• DIRECTIONS FOR THIS TASK:
Once you reach the line that holds "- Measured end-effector" in the listing below, output it and every line after it through the line that holds "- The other", word for word.

____________________

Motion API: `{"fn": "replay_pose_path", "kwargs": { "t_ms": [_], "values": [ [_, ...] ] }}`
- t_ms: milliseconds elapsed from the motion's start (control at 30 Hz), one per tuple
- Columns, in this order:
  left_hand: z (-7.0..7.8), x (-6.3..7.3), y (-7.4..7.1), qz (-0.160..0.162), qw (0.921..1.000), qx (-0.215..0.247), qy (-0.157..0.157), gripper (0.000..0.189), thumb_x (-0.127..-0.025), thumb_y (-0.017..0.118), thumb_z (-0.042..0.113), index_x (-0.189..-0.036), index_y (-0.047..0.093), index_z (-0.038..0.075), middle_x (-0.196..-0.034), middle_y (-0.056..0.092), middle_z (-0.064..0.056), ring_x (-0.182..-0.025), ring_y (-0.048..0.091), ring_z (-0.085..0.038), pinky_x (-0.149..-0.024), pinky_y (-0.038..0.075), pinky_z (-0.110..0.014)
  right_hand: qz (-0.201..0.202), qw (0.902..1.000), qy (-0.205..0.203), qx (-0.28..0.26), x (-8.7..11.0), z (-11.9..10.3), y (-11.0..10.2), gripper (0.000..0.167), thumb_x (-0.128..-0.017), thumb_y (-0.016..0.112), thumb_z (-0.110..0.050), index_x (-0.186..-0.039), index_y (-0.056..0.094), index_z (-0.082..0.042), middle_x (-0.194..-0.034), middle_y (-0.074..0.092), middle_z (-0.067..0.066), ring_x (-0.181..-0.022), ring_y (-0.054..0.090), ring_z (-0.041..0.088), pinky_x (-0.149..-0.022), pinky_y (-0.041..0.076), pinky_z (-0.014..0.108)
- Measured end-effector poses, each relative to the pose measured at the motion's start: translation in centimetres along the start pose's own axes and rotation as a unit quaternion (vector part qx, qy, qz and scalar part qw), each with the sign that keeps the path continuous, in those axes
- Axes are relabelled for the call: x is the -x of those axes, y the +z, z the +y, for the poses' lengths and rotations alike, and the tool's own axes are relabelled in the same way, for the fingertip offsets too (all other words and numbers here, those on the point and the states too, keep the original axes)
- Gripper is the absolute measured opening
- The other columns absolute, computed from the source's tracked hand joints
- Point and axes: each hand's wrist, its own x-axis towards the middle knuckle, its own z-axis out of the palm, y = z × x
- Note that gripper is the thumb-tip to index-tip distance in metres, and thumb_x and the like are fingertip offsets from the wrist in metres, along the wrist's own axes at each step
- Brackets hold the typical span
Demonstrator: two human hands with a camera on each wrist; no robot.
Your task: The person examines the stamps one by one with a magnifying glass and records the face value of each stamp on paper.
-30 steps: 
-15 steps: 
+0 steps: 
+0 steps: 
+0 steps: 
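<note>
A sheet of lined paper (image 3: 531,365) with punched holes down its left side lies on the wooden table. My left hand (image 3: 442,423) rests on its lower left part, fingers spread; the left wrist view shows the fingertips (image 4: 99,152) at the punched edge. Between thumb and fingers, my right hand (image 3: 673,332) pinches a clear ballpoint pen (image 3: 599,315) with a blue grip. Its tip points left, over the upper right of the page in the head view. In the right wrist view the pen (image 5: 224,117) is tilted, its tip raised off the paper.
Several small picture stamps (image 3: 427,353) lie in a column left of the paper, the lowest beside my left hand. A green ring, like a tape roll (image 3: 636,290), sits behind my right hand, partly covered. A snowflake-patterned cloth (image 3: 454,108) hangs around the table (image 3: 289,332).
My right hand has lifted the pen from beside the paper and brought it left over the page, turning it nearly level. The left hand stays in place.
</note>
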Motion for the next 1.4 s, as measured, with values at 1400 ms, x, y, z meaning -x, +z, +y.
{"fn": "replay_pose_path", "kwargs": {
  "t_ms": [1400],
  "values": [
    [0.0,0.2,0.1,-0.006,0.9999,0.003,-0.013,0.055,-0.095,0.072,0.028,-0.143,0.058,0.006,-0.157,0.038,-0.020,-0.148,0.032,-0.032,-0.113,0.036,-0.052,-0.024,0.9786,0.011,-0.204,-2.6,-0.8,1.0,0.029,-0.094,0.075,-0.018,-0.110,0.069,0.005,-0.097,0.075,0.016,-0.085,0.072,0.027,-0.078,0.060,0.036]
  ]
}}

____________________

• FINISHED EXERCISE:
- Measured end-effector poses, each relative to the pose measured at the motion's start: translation in centimetres along the start pose's own axes and rotation as a unit quaternion (vector part qx, qy, qz and scalar part qw), each with the sign that keeps the path continuous, in those axes
- Axes are relabelled for the call: x is the -x of those axes, y the +z, z the +y, for the poses' lengths and rotations alike, and the tool's own axes are relabelled in the same way, for the fingertip offsets too (all other words and numbers here, those on the point and the states too, keep the original axes)
- Gripper is the absolute measured opening
- The other columns absolute, computed from the source's tracked hand joints

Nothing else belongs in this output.